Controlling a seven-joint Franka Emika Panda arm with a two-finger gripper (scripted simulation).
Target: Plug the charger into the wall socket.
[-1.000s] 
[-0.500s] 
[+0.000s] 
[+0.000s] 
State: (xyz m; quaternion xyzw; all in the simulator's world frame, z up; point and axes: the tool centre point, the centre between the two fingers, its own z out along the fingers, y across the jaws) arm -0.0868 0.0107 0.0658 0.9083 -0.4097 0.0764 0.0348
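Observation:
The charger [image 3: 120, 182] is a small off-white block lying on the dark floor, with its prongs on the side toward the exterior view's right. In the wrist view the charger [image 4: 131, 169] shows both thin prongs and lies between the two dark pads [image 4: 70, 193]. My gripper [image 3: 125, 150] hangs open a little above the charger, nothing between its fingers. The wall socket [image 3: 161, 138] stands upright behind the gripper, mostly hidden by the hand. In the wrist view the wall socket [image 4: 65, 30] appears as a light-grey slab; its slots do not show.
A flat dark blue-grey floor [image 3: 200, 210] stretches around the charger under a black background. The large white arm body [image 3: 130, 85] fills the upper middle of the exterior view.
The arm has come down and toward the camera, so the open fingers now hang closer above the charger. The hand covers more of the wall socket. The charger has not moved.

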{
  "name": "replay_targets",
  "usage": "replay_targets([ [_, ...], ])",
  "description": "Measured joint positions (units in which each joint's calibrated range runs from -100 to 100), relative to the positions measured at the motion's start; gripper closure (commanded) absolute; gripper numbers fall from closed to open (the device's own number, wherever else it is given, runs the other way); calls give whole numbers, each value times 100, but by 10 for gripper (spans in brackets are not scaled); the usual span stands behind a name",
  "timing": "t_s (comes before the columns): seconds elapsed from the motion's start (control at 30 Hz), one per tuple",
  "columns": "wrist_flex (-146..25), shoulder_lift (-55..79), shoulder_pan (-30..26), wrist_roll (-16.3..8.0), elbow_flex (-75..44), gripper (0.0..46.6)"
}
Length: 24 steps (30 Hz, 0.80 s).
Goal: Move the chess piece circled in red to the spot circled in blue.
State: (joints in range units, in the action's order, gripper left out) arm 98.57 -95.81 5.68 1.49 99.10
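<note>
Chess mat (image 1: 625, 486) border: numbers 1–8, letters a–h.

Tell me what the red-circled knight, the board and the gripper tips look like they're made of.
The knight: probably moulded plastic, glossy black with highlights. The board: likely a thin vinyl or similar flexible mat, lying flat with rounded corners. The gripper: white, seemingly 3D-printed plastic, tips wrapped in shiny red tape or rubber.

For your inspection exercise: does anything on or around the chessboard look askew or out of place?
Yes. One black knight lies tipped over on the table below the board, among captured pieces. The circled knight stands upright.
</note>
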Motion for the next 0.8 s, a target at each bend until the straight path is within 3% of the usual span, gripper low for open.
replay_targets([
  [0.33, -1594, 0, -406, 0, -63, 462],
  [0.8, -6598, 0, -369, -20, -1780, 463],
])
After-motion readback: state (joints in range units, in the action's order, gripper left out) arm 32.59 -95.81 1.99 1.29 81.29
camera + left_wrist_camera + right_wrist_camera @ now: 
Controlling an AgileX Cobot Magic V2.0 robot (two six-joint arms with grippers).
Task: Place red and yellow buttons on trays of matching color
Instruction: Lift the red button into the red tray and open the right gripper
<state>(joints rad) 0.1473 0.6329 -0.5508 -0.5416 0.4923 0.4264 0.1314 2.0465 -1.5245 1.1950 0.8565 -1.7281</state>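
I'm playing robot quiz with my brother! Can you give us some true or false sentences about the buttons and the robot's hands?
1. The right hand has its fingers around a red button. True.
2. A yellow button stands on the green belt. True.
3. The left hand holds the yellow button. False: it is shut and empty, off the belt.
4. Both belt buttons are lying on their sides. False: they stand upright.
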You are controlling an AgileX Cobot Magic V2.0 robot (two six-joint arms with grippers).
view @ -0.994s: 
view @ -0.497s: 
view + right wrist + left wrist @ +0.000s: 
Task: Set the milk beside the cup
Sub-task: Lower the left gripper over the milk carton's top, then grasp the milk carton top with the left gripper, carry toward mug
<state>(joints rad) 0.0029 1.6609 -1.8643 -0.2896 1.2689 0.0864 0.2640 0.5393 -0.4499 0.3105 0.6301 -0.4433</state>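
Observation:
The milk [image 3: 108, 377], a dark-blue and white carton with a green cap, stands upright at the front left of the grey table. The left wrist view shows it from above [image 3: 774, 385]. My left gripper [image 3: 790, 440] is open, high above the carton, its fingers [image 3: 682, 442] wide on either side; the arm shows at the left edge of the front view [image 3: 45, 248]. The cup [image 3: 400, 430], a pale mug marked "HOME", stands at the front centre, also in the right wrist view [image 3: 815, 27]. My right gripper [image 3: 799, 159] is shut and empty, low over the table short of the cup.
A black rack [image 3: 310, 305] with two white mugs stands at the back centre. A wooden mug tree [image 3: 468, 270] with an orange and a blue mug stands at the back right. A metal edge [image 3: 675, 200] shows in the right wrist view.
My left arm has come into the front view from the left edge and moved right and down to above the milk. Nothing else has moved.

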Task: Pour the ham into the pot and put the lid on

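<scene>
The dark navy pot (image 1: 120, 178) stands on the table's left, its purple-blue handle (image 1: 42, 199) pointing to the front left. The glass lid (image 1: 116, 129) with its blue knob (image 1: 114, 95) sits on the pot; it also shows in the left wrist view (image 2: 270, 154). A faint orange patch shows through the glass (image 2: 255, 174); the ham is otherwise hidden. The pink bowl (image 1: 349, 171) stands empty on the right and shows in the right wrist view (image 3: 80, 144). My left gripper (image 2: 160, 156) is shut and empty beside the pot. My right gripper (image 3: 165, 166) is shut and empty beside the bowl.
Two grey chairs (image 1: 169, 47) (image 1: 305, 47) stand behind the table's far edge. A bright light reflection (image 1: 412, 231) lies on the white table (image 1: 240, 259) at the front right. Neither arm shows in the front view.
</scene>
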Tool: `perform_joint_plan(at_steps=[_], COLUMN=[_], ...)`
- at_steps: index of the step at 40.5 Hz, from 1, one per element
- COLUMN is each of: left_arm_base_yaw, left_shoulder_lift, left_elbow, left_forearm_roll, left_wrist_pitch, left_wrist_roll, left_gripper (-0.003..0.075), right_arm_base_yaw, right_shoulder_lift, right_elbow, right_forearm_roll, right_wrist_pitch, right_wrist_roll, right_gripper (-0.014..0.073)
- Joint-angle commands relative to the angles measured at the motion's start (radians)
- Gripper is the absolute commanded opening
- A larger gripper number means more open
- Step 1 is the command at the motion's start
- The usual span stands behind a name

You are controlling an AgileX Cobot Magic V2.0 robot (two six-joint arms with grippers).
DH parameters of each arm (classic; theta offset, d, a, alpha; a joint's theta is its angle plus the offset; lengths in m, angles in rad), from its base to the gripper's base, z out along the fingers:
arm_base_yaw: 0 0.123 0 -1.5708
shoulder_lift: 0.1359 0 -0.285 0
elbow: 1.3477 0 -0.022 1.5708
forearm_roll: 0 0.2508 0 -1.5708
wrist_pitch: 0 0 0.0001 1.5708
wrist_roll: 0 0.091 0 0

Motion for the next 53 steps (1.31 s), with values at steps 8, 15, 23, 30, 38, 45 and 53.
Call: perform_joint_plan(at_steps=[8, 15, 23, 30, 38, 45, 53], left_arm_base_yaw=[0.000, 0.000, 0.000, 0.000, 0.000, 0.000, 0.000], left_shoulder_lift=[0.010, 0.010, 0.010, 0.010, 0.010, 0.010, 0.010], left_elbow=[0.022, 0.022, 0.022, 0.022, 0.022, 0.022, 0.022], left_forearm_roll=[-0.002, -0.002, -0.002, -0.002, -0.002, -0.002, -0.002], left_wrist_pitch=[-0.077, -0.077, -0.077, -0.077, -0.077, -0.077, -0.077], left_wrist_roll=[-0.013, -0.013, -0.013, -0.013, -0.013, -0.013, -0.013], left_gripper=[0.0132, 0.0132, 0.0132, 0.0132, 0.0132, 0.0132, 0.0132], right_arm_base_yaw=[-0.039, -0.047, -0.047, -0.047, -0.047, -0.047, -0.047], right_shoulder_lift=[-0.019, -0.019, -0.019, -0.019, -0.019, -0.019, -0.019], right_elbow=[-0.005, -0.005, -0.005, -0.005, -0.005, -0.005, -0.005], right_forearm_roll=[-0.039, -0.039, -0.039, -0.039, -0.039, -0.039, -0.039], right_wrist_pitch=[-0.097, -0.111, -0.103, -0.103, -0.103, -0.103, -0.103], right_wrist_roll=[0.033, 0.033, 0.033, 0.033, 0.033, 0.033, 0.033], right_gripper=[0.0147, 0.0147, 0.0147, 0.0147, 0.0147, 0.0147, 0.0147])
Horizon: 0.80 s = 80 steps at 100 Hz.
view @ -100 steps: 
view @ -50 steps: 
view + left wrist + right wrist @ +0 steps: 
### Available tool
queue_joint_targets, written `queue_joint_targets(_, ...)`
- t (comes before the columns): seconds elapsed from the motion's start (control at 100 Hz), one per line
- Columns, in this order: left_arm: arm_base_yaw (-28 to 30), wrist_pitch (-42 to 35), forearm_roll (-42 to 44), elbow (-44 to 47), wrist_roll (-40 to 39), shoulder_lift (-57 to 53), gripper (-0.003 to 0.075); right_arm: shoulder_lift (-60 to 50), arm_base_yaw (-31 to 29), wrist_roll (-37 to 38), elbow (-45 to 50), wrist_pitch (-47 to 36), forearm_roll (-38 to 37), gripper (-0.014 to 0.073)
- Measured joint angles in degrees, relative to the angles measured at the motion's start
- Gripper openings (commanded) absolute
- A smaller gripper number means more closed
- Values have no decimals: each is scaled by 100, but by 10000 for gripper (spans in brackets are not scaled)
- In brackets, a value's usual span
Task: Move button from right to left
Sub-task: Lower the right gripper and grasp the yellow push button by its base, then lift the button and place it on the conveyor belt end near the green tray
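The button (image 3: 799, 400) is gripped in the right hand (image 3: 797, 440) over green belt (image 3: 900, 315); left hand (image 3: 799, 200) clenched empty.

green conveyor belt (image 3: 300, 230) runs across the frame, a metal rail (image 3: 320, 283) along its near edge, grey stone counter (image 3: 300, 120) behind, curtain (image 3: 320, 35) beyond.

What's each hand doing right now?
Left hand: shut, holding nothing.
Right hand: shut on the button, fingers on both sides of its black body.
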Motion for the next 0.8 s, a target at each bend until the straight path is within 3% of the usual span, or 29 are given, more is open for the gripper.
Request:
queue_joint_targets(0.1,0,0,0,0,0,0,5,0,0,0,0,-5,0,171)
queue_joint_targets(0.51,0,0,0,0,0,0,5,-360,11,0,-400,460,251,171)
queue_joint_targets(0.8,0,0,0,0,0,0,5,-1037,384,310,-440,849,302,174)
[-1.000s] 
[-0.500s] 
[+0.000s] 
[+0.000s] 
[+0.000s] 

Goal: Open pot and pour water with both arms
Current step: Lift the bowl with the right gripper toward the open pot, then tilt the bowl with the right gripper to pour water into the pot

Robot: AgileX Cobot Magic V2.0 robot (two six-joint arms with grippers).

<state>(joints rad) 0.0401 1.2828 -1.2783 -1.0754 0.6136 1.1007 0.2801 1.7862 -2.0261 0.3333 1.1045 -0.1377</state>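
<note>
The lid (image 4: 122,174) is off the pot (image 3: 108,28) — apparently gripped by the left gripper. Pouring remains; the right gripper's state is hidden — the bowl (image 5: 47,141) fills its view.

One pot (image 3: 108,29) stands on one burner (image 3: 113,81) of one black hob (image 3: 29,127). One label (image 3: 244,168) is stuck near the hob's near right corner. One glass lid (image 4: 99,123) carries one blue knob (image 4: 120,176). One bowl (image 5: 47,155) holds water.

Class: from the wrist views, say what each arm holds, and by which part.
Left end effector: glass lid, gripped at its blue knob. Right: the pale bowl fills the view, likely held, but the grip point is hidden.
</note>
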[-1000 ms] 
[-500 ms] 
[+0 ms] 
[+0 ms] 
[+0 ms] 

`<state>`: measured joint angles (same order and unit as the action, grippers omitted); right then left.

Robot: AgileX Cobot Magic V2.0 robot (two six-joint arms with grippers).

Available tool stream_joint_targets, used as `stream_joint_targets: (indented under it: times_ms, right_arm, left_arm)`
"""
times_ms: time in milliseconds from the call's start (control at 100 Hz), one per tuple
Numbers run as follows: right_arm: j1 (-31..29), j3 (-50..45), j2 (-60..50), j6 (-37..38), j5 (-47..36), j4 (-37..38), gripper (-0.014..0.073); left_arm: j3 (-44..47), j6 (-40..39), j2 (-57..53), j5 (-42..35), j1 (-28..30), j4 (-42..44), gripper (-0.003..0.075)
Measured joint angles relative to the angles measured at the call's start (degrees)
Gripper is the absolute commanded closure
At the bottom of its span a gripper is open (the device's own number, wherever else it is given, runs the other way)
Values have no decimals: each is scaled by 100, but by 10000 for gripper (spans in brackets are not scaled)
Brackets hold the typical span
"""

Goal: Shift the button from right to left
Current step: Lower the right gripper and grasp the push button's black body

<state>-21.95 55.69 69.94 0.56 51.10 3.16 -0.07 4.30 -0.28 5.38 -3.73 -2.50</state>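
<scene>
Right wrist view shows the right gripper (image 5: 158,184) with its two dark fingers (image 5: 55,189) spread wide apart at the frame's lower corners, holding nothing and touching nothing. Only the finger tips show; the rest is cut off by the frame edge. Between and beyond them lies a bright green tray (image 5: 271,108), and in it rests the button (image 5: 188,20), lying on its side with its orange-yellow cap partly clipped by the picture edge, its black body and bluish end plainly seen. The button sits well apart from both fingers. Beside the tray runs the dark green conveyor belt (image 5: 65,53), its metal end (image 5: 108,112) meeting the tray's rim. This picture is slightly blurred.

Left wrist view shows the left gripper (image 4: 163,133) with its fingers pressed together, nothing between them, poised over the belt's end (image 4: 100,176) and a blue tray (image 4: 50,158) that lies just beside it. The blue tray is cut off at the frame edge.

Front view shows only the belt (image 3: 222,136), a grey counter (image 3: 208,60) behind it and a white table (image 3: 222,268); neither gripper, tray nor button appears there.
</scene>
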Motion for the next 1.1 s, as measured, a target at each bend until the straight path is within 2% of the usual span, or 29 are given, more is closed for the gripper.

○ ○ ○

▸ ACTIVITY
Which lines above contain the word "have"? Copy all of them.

▸ RESULT OF THE TASK
- Values have no decimals: each is scaled by 100, but by 10000 for gripper (spans in brackets are not scaled)
Values have no decimals: each is scaled by 100, but by 10000 for gripper (spans in brackets are not scaled)

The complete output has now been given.